负责人小声骂了句脏,只见季疏缈身后那个一直沉默不语的女保镖猛然回头,面无表情地朝他做了个抹脖子的动作,吓得负责人一哆嗦。

季疏缈勒令停工整改,两天之内必须给她一个交代。

季疏缈年纪小,在商场却是出了名的手腕狠辣,靠山又强大,跟她对着干的没一个有好下场,再不服不忿的,都得维持着表面和气。

承建方的老总悔不当初,见不到季疏缈就四处求情,求到了季书朗面前,一把鼻涕一把泪地哭诉,甚至大庭广众之下向季书朗跪下了,季书朗硬着头皮只得答应下来。

季书朗到了季疏缈面前,斟酌着开口,刚说明来意,季疏缈从文件堆里抬起头一个眼刀给他杀了回去。

“季书朗,你猪油吃多了让大脑变异、小脑萎缩了?脑壳里右边装猪脑,左边装恋爱脑。”季疏缈骂完后皱着眉叹气,无奈讲给他听:“你同情他?一个建筑工人不吃不喝一整年都买不到他的一盒雪茄,你同情他什么?他在你面前痛哭流涕,不是因为他后悔了,是他怕了。就算有后悔,也是后悔让我发现了。”

季书朗这会儿也回过点味来,懊恼地在沙发上坐下:“我又犯蠢了。”

朗哥耳根子软,又经常会在小事上犯糊涂,这毛病始终改不掉。

“你清醒一点呀。”季疏缈又生气又无奈,“他们不敢在工程用料上偷工减料,就压榨弱势的那一方,欺软怕硬。你万事想想对方的目的,不要光听人说了什么。”
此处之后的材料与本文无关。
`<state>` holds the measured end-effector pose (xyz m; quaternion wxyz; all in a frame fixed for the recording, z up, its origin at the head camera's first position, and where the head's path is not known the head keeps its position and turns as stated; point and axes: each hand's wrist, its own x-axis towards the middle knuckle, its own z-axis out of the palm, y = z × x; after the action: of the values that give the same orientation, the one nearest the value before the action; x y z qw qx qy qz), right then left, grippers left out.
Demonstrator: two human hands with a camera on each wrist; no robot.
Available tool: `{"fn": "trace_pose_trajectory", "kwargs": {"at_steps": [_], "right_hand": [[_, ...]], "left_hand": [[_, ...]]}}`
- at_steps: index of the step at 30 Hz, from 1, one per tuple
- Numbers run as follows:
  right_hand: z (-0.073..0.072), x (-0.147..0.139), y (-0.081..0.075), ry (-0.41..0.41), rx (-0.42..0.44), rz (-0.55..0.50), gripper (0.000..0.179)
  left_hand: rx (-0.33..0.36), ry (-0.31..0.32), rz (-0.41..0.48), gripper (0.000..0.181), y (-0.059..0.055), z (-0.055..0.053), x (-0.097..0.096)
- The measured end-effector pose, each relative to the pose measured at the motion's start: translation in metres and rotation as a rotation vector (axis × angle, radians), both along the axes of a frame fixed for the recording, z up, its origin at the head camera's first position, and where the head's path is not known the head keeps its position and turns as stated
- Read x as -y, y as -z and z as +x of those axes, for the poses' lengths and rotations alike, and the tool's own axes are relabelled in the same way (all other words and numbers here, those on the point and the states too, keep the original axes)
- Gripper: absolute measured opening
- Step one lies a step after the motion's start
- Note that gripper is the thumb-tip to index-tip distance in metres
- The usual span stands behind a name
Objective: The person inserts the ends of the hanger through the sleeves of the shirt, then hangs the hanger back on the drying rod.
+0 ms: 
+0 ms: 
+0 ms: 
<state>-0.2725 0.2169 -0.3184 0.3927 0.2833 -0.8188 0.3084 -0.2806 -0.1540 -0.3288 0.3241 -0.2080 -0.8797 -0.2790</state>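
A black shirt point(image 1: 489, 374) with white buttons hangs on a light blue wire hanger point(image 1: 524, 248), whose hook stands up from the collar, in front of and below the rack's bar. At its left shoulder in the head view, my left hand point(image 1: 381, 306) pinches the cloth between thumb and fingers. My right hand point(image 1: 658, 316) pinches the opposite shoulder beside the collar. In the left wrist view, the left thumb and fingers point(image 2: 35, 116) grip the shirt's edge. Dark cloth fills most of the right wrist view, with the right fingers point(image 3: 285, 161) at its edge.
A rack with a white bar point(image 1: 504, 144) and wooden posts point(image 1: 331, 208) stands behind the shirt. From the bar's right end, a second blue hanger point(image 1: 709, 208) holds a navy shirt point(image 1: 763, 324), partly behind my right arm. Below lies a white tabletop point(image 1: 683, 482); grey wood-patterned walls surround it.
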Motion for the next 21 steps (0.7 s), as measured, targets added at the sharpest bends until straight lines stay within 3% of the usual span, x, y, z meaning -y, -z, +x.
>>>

“知道啦知道啦,我让你训得跟孙子似的。”季书朗懊悔地搓搓发烫的耳朵。

“看着那些工人,我就总想起刚来a市的时候,我爸爸在工地……”

季疏缈骂完人,又将往事娓娓道来,把季书朗后悔得肠子都青了,当场发誓时刻牢记初心,绝不再共情资本家。